One person’s freedom ends where another person’s freedom begins.
This guideline also facilitates the differentiation here. Whether one team prefers to use Scrum and the other Kanban, or whether they use an electronic taskboard while the others swear on their physical board, how they decorate their team room or which tools they use most productively, this and much more does not affect the freedom of the other teams or only little. Not storing the source code centrally or violating the stability of published interfaces affects the freedom of others, because it inevitably leads to problems in the process of continuous integration and deployment of the common product. And that will slow everyone down.
First and foremost, agile software teams want one thing: to deliver and try out their new feature as quickly as possible. To this end, they have their highly individual working methods within the team and that’s a good thing. But they also rely on rules of collaboration that have proved helpful for everyone. Agility and processes and standards are therefore by no means mutually exclusive. On the contrary, rather rigid rules are required to ensure that each team can act out its agility in the best possible way in cooperation with the others.

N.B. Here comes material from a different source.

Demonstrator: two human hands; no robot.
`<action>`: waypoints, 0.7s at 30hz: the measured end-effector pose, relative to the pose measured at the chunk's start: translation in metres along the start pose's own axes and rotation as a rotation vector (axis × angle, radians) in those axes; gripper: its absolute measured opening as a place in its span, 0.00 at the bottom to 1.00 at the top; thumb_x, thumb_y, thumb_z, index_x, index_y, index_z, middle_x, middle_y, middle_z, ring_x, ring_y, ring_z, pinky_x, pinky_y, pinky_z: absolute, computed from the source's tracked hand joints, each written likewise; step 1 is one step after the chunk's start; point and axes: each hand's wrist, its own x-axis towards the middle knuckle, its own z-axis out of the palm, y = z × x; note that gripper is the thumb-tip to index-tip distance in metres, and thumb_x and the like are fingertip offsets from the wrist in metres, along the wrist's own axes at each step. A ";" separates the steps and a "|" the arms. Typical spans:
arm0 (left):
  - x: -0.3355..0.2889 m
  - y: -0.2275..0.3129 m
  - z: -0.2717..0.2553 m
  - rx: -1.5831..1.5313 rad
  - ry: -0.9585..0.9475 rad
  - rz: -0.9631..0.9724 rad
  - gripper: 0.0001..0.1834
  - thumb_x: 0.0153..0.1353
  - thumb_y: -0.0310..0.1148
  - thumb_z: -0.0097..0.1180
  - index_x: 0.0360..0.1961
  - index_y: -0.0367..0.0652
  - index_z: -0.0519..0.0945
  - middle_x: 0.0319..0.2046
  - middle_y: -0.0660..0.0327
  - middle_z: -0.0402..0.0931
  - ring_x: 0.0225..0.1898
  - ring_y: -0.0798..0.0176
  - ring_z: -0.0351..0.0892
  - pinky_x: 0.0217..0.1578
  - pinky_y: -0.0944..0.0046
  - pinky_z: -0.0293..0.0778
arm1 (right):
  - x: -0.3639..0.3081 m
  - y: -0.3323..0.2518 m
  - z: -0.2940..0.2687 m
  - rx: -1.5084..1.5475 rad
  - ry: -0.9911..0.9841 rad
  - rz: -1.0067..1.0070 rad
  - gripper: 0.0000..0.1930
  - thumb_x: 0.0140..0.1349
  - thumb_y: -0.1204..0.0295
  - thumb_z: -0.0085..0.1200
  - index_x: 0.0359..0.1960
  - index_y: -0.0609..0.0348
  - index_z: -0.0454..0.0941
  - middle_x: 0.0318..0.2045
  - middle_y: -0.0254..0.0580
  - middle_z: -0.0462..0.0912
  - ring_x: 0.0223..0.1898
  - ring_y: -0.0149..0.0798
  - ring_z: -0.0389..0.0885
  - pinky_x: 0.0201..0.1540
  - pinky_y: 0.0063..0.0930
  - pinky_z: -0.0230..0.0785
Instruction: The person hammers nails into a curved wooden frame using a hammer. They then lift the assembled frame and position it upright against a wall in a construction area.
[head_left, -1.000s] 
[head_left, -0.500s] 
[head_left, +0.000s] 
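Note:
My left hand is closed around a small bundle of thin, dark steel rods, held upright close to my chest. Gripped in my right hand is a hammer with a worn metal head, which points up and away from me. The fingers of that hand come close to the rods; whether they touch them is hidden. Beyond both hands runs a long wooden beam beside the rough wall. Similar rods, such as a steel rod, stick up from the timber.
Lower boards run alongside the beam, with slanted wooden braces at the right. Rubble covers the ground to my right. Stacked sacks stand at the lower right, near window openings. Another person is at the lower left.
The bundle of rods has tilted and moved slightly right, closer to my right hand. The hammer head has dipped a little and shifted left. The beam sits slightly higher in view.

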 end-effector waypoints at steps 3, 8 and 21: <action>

So everything remains the same? Not quite. The processes, standards and rules of the collective work are no longer elaborated and described in one central place and then rolled out to all, but rather arise from this collective work and are further developed by the teams together. The main difference is therefore not new processes, standards and rules for the collaboration of agile teams, but rather the fact that these arise from the collaboration and that everyone bears joint responsibility for it instead of being forced upon them as a central guideline. A subtle but essential difference.